§ **Required work**
What is needed is a copy of each line in the listing that contains "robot".
┄┄┄┄┄┄┄┄┄┄┄┄┄┄┄┄┄┄┄┄
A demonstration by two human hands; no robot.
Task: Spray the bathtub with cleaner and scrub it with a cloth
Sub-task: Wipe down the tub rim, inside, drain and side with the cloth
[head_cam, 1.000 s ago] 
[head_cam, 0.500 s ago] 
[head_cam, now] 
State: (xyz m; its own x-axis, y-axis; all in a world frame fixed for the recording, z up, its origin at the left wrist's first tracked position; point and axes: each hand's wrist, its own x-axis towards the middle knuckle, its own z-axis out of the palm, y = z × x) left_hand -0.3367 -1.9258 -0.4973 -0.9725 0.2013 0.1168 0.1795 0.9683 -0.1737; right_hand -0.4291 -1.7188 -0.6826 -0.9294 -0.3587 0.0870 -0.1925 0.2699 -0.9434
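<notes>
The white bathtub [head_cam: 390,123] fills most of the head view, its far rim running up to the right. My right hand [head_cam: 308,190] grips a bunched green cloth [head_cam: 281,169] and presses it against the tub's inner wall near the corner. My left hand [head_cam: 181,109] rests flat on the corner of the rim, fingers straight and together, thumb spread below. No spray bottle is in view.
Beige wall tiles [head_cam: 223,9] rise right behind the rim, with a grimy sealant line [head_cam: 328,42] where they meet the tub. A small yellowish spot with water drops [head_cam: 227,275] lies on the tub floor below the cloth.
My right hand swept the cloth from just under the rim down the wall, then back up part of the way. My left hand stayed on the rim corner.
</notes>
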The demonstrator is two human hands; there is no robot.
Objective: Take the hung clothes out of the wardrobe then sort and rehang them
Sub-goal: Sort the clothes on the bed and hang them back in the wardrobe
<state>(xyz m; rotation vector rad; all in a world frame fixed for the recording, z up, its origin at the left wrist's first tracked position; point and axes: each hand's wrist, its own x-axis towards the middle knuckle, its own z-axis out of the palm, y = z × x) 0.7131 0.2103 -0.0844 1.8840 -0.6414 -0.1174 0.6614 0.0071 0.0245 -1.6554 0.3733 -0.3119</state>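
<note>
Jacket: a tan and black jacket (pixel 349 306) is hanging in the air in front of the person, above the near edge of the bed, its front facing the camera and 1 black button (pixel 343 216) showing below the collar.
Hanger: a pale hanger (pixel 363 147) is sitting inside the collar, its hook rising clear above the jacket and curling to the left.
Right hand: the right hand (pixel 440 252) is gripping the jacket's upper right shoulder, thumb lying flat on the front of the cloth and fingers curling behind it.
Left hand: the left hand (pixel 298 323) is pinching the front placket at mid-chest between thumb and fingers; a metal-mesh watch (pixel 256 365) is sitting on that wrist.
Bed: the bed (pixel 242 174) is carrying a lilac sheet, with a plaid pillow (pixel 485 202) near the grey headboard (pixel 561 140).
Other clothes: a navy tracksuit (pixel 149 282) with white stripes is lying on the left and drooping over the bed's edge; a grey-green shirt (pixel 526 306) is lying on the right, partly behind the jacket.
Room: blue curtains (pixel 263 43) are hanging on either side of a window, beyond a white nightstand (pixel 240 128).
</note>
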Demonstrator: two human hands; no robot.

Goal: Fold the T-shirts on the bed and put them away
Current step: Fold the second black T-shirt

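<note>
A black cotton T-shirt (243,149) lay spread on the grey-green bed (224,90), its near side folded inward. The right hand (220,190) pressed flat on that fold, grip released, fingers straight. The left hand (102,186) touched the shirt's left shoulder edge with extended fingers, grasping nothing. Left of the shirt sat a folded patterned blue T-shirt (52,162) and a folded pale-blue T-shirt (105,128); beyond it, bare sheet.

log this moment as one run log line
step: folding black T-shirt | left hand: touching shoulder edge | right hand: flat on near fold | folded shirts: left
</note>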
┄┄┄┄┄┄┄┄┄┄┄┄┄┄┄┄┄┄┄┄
§ **Task answer**
A demonstration by two human hands; no robot.
The demonstrator is two human hands; there is no robot.
Demonstrator: two human hands; no robot.

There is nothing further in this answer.